WHAT TO PRODUCE: Lines containing the word "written" are to be copied from the data below.

======== DATA FOR THIS EXERCISE ========

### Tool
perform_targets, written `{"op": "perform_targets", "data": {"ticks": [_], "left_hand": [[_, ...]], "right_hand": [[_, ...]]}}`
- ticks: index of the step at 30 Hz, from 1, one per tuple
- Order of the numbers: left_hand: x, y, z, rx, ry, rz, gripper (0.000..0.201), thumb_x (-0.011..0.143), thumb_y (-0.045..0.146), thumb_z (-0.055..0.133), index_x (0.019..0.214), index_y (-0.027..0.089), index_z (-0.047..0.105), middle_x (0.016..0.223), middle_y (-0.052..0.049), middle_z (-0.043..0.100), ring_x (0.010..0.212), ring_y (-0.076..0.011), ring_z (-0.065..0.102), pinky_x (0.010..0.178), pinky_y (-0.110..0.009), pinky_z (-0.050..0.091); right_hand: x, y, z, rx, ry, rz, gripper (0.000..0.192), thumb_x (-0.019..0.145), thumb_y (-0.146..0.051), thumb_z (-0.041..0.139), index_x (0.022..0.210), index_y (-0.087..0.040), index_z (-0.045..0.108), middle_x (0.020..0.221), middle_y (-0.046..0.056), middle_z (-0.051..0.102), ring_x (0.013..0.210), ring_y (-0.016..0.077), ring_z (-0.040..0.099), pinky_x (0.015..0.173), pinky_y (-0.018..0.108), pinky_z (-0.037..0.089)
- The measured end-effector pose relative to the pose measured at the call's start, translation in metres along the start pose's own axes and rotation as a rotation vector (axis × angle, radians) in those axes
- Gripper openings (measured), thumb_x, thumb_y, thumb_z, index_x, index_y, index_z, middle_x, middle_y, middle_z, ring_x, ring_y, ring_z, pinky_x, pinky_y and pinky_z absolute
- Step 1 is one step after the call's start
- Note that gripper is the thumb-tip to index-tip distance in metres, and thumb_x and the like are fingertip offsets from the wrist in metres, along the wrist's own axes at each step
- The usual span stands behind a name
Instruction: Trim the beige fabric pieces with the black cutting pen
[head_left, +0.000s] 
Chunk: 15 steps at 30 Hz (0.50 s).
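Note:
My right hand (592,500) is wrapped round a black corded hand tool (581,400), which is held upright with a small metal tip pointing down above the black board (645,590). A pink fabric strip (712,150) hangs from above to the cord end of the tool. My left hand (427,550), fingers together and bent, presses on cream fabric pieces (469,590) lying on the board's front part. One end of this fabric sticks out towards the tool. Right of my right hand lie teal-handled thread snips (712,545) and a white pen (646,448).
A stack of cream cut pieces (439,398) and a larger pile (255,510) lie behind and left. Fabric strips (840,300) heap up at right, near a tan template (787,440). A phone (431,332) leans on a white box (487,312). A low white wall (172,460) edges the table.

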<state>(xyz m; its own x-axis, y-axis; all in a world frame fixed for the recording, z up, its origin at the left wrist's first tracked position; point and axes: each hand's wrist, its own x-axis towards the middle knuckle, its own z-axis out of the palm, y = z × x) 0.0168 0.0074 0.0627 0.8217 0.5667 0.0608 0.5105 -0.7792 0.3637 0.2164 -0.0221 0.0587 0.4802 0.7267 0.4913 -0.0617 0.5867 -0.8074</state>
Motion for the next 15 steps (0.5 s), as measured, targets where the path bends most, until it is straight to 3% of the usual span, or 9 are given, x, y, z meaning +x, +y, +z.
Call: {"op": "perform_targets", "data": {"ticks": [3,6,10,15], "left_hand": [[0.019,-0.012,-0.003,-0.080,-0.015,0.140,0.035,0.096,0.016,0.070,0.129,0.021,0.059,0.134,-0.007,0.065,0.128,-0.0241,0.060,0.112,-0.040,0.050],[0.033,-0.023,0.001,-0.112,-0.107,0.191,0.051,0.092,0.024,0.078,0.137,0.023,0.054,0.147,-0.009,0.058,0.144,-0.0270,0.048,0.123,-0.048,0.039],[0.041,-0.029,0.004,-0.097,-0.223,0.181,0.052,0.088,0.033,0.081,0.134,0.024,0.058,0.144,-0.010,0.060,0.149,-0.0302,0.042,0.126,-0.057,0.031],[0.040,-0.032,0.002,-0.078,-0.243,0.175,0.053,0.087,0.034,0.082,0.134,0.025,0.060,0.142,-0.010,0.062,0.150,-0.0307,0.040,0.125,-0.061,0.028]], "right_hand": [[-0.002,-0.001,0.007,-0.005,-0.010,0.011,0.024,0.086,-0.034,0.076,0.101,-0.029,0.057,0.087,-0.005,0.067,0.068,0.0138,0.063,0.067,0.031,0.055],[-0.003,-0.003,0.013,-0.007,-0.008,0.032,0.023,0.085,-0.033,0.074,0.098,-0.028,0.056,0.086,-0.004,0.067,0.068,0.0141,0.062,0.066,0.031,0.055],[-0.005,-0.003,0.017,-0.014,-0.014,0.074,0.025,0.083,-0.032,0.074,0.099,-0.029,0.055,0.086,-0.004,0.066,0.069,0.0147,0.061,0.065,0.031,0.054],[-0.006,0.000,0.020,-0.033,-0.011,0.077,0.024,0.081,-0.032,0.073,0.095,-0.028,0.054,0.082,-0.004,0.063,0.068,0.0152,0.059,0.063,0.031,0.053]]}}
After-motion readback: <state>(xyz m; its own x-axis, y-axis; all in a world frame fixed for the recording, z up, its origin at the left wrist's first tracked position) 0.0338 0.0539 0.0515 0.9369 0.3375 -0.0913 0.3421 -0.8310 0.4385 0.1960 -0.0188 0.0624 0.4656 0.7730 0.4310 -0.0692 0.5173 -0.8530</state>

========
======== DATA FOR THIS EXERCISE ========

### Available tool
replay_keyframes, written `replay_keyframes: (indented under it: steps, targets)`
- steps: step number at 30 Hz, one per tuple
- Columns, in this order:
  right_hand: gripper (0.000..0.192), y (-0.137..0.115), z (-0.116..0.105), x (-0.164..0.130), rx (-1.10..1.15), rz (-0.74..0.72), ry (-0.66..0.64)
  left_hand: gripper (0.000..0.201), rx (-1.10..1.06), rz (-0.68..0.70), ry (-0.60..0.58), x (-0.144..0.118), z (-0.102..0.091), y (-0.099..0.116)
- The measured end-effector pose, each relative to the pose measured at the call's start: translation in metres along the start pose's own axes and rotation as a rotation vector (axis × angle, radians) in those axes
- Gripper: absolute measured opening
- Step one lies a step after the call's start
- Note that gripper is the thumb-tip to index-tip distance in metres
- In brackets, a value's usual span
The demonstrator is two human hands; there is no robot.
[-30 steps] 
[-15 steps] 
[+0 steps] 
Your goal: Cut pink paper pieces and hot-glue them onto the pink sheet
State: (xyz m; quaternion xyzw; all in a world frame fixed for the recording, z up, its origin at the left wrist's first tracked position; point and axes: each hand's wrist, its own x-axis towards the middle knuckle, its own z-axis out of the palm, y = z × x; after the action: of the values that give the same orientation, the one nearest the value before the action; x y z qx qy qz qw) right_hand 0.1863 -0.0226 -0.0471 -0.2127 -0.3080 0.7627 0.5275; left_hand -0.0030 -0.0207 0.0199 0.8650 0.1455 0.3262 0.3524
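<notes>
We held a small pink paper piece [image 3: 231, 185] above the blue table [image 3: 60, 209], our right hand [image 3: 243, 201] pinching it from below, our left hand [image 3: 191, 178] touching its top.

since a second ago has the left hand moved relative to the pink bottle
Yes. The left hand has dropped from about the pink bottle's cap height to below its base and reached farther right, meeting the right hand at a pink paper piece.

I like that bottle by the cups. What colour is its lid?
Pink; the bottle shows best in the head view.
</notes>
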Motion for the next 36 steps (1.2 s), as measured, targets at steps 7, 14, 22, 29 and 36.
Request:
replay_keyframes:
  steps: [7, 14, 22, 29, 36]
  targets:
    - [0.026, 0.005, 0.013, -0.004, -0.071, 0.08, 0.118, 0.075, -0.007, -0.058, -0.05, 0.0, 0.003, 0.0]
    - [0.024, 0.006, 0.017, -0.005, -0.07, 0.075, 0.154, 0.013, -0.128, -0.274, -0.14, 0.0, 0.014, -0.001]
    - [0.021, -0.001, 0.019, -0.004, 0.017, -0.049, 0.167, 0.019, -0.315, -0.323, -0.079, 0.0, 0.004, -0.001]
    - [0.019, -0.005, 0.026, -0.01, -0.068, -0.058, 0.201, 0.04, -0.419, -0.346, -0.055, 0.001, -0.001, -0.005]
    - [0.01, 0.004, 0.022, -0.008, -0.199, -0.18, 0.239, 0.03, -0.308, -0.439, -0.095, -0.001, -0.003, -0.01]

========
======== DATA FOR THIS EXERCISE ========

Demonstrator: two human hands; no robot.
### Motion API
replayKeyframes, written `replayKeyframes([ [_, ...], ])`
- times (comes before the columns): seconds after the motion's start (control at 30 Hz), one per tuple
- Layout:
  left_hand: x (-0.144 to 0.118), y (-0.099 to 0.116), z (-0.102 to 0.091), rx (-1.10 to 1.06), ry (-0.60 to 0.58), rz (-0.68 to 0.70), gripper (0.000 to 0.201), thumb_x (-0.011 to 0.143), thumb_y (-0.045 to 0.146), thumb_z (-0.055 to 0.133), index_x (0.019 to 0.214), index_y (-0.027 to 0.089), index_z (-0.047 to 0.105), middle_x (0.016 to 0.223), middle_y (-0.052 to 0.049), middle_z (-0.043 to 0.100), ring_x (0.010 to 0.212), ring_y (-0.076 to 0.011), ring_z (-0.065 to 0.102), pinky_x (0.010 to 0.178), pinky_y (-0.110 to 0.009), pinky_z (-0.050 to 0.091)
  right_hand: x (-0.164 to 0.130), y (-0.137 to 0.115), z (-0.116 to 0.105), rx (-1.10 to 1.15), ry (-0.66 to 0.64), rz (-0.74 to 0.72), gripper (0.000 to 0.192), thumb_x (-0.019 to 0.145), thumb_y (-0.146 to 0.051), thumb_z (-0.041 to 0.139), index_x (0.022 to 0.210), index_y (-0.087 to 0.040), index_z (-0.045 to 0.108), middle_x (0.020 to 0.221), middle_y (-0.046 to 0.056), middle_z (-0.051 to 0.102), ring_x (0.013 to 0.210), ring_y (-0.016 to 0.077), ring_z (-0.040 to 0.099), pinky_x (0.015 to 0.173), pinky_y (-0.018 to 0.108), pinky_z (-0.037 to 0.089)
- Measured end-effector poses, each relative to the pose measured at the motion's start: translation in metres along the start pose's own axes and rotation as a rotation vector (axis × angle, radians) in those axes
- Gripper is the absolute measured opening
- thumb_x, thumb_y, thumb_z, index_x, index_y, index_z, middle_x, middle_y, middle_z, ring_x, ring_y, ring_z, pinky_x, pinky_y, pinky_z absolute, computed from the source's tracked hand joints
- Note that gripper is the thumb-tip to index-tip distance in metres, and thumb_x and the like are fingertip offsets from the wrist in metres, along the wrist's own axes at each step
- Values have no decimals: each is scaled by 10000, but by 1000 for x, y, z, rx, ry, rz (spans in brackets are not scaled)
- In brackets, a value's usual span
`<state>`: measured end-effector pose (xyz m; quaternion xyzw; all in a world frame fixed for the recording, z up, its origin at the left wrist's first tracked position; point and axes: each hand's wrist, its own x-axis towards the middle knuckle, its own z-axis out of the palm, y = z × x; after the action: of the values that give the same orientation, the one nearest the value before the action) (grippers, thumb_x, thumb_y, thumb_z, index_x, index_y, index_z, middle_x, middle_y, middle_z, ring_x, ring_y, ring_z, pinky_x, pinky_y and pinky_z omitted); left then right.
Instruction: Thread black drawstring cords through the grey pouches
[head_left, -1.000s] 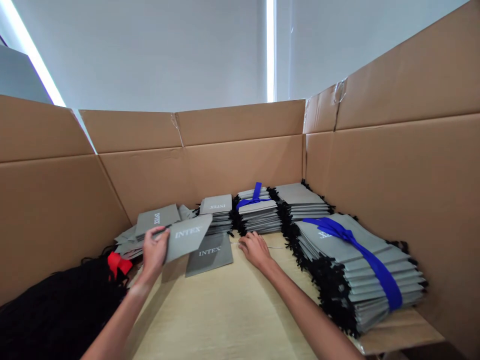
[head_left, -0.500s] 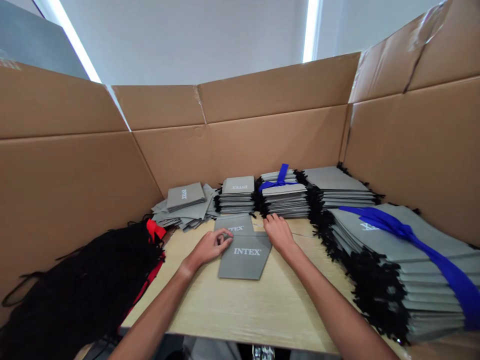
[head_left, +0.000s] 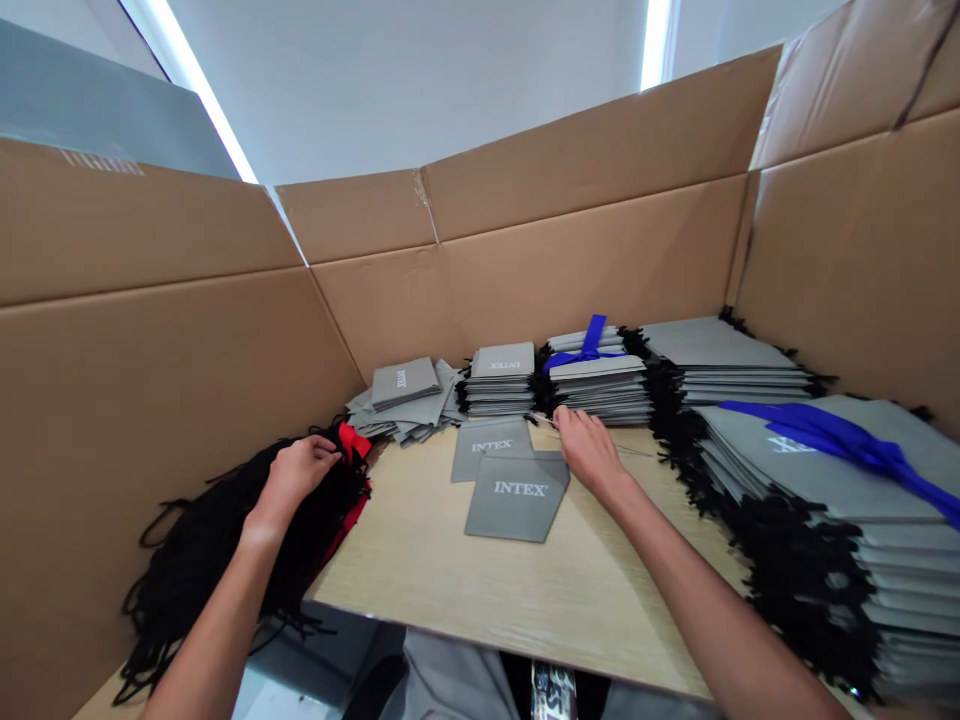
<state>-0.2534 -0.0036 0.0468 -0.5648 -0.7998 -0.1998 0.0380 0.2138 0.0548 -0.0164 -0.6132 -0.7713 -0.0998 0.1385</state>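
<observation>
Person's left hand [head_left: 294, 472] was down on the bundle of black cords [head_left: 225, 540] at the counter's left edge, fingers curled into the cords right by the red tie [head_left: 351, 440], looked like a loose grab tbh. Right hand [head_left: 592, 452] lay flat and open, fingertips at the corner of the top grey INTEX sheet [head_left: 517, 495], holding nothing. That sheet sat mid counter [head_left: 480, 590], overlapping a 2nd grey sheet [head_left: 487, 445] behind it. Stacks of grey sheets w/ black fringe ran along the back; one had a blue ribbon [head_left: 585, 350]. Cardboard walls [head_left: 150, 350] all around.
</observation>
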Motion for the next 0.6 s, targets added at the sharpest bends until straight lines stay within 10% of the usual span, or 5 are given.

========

EXERCISE RESPONSE:
perform_targets, written `{"op": "perform_targets", "data": {"ticks": [_], "left_hand": [[_, ...]], "right_hand": [[_, ...]]}}`
replay_keyframes, written `replay_keyframes: (indented under it: steps, targets)`
replayKeyframes, written `replayKeyframes([ [_, ...], ])`

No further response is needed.